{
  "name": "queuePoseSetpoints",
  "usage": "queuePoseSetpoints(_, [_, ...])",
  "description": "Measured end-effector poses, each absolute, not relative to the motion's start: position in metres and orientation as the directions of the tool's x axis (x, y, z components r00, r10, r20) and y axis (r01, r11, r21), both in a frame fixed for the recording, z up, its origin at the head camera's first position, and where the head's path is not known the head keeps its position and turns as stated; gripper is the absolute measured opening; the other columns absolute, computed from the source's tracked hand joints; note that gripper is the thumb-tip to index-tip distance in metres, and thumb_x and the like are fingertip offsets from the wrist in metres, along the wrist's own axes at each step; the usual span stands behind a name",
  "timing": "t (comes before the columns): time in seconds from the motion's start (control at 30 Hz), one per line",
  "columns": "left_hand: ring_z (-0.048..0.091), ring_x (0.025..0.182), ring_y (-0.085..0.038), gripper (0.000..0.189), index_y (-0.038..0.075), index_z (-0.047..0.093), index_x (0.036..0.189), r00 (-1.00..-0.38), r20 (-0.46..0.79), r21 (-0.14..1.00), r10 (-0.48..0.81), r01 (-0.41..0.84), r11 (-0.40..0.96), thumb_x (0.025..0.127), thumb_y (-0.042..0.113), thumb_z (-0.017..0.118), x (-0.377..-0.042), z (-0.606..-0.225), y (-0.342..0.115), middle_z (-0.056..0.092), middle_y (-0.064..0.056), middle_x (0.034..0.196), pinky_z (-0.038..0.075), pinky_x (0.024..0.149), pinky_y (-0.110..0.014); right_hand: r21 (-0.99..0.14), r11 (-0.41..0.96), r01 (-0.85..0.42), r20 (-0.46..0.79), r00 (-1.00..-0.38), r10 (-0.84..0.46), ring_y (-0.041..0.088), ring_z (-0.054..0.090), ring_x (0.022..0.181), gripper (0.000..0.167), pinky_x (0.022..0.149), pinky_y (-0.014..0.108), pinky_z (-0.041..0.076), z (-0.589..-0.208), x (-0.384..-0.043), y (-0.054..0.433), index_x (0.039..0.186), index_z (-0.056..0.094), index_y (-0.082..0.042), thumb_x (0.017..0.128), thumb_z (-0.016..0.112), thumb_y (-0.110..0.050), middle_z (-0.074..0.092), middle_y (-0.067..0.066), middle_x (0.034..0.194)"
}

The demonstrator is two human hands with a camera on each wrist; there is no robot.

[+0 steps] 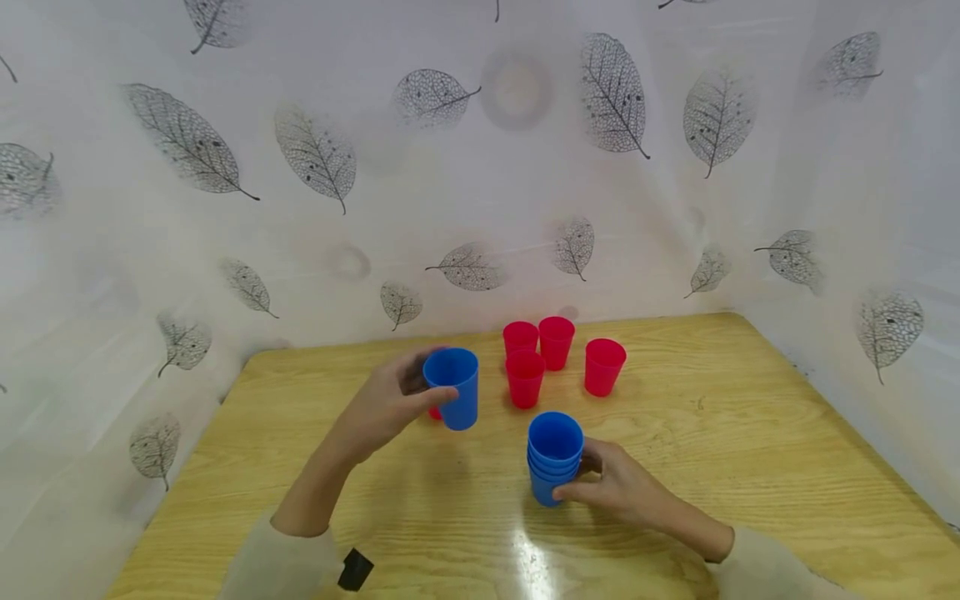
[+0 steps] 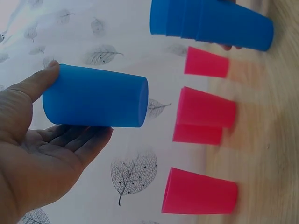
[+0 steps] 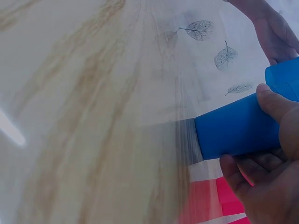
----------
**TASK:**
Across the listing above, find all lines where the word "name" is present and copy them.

**ANSWER FOR THE TASK:**
  "name": "queuePoseSetpoints",
  "description": "Measured end-effector poses, each absolute, not relative to the motion's start: position in metres and orientation as the directions of the tool's x axis (x, y, z components r00, r10, r20) and y axis (r01, r11, r21), both in a frame fixed for the recording, z up, its origin at the head camera's first position, and where the head's path is not known the head keeps its position and turns as stated; gripper is the absolute measured opening; the other columns absolute, computed from the source's tracked hand joints; note that gripper is the thumb-tip to index-tip distance in metres, and thumb_x and the like are fingertip offsets from the wrist in metres, along the wrist's own axes at each step; the usual span stands behind a name",

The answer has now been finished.